Because a DTM represents the bare earth surface, it forms an accurate base for hydrologic models like flood and precipitation simulations, fire simulations, erosion algorithms, weather prediction, and more.
What are normalized DSMs?
Normalized and differential DSMs are DSMs that were created by subtracting two DSMs from each other. This subtraction process allows cartographers to create much more interesting and informative map layers.
An nDSM, or Normalized Digital Surface Model, is a digital surface model that has the DTM subtracted. This sets all objects above the terrain on a theoretical level surface, so they can be more easily compared.
nDSM real-world example:
Take, for instance, an app that uses drones to measure the trees in a park each month to see how they’re growing. The problem is that we need to measure the height of each tree, with a point for each tree, that we can repeat each month.
First, we need to create a Building DSM and DTM to use for reference, but we’re going to need an nDSM.
The clue is in the word height.
To measure a tree’s growth over time, you need to know its height above the ground. This isn’t the elevation of the tree, but the elevation of the tree minus the elevation of the ground.
Managing a park’s trees requires knowing which trees aren’t growing properly, like trees with pests, disease, or watering problems. In order to know what’s normal and what’s abnormal, we need to know the height of trees relative to each other. And the park is on a hill, so the elevation of trees is wildly different north to south.
This is where the nDSM comes in.
Trees all blend together in a DSM. That’s because in our DSM, we have trees and all other objects that appear in this park.
We need to do several steps to isolate the trees:
- Filter the point cloud that generates the Building DSM for trees only. Trees can be filtered out because they are green(ish) and are taller than low-level vegetation like grass and shrubs. A machine learning model automatically classifies all of the different points.
- Make a DSM from the filtered point cloud. This is the tree-only DSM. The DSM should not be interpolated between trees (everything that is not a tree is a black abyss)
- Perform this subtraction: DSM – DTM = CHM. The CHM (Canopy Height Model) is obtained by subtracting the DTM from the DSM for trees. This CHM is a DSM of the tree heights above the ground.
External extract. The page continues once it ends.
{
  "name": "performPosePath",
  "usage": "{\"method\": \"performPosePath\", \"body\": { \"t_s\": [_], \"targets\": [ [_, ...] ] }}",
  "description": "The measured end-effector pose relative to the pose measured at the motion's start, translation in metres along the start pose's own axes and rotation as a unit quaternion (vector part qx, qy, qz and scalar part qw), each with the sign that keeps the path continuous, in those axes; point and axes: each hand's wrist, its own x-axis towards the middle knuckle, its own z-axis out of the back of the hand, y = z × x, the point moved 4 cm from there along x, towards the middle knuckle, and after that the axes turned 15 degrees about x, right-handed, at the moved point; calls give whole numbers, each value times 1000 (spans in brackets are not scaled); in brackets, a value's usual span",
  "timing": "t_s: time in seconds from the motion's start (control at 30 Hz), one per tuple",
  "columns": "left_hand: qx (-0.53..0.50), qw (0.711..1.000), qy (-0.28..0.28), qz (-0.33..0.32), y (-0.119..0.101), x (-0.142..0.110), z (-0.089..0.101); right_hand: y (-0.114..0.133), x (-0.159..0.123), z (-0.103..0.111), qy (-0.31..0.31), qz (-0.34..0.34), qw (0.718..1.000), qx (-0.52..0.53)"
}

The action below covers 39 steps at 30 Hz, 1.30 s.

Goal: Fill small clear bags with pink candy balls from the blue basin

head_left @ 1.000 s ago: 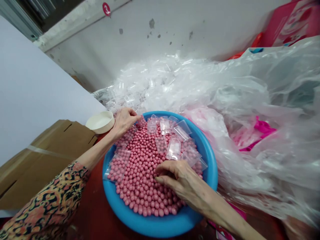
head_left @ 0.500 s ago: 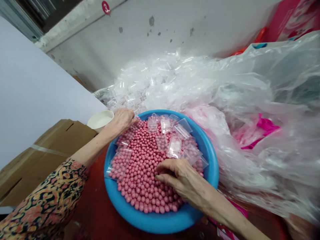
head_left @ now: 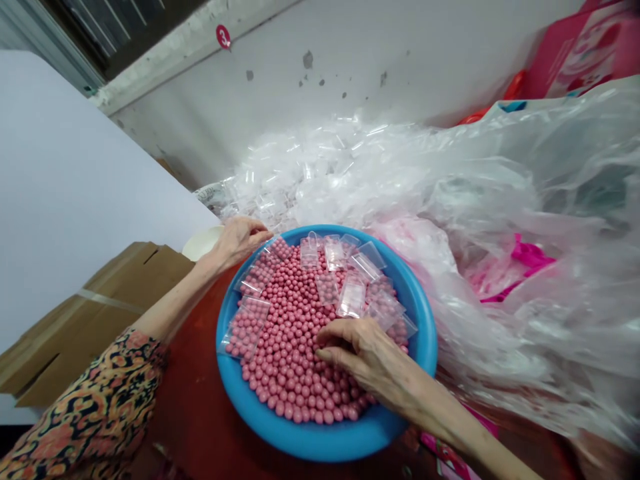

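A blue basin (head_left: pixel 320 437) sits on a red table, filled with small pink beads (head_left: pixel 295 373). Several small clear plastic bags (head_left: pixel 350 293) lie on top of the beads. My left hand (head_left: pixel 237 240) is at the basin's far left rim, fingers curled and pinched at the edge of a clear bag. My right hand (head_left: pixel 357 350) rests on the beads near the middle, fingers bent down and pinching among them; what they hold is hidden.
A large heap of clear plastic bags (head_left: pixel 450 200) fills the back and right. A white bowl (head_left: pixel 200 240) stands left of the basin, partly behind my wrist. A cardboard box (head_left: pixel 85 313) lies at left. Pink packaging (head_left: pixel 575 47) sits at top right.
My left hand has drawn slightly left, toward the basin rim, covering more of the white bowl. My right hand stays on the beads. The view has shifted a little.
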Motion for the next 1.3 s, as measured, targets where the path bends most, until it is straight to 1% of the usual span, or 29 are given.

- Apply a local maxima algorithm to identify the treetop points, where the tops of trees happen. The tree heights can then be sent to a database and used to drive animated dashboards like the one above.
Wrap up
DEM, DTM, and DSM are often used interchangeably, but they have different distinct meanings and applications. Understanding the differences between these terms is essential for accurate analysis and decision-making in GIS and remote sensing.
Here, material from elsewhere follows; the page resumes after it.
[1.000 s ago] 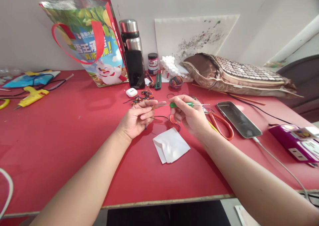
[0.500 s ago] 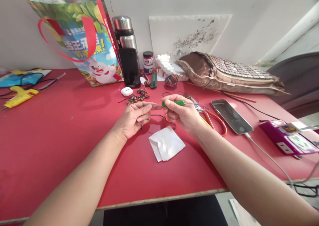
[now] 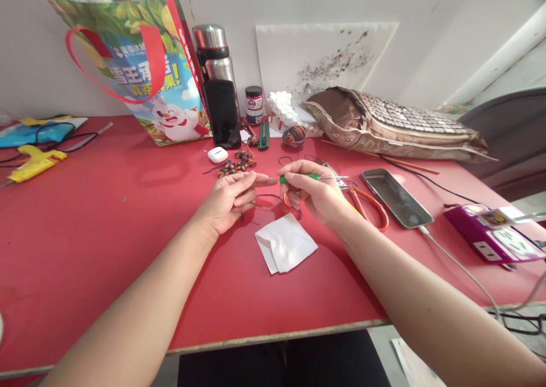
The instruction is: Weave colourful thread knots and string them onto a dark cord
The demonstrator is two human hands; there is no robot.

When in doubt, think of laying the fabric over the world. The Building DSM is the resulting surface model from the fabric laying on top of everything.
Then, when you remove the stuff sticking up above the terrain, and re-drape your fabric over the resulting surface, you have the DTM. In a city, DTMs should include pavement and concrete, but not buildings.
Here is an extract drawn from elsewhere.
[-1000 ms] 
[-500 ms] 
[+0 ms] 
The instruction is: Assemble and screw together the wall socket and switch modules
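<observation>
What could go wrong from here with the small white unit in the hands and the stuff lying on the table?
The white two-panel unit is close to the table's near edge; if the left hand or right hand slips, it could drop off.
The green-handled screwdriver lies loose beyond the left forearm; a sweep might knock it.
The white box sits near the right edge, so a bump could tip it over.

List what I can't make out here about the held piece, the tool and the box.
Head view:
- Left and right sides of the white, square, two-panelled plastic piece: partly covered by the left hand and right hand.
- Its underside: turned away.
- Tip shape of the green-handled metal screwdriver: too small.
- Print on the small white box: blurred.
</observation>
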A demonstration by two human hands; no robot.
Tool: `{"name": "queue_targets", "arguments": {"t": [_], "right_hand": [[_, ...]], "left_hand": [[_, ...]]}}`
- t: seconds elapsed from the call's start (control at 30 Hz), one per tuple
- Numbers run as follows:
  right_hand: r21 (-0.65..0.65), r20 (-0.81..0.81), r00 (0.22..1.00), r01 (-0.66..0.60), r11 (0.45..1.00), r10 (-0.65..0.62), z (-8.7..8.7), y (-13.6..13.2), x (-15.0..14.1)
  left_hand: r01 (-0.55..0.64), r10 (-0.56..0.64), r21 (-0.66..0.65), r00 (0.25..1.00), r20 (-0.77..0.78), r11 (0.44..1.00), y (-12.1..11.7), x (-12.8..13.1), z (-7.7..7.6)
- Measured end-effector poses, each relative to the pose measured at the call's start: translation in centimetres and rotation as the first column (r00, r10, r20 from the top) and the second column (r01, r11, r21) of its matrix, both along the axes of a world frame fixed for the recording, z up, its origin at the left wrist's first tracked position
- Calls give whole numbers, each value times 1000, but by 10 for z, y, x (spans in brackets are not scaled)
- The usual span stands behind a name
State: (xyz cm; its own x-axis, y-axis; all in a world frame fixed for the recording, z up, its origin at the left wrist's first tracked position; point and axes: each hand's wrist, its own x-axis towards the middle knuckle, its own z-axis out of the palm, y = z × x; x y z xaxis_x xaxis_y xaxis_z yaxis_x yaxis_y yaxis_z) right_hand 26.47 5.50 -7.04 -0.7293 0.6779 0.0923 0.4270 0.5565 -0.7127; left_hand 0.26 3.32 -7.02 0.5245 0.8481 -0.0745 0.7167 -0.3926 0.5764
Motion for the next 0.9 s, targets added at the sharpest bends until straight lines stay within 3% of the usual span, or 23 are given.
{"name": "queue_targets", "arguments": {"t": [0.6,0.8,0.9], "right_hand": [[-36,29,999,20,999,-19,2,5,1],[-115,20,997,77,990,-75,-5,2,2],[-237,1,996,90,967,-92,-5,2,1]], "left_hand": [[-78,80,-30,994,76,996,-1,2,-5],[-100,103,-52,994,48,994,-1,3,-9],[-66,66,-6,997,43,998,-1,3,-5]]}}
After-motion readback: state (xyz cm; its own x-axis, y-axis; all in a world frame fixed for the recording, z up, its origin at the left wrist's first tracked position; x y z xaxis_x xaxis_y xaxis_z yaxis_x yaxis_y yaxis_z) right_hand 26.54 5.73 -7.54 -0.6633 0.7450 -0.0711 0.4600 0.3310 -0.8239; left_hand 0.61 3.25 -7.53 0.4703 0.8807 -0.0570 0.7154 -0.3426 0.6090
If you’re using the DTM for hydrology, you have to include everywhere that water can flow— that includes parking garages and underground openings.
DTMs and DSMs are all DEMs. When in doubt, go with DEM— that’s any digital model (built or designed) that models elevation (besides point clouds).
By understanding the differences and misconceptions between DEM, DTM, and DSM, cartographers can use the appropriate model for their specific analysis and applications, and go beyond them to solve specific problems.
Overall, it is crucial to note that while these terms are sometimes used interchangeably, and often come from the same raw data, they represent different sets of rules, and they should be used appropriately depending on the specific application.
The future of mapping depends on accurate data collection, processing, and analysis.
But even more, it depends on communication.
Certainly almost no one loves using acronyms in their day-to-day life. But there are a few that represent fundamental, true rules that help frame the world around them.
For cartographers, DEM, DSM, and DTM might just be part of that rare group.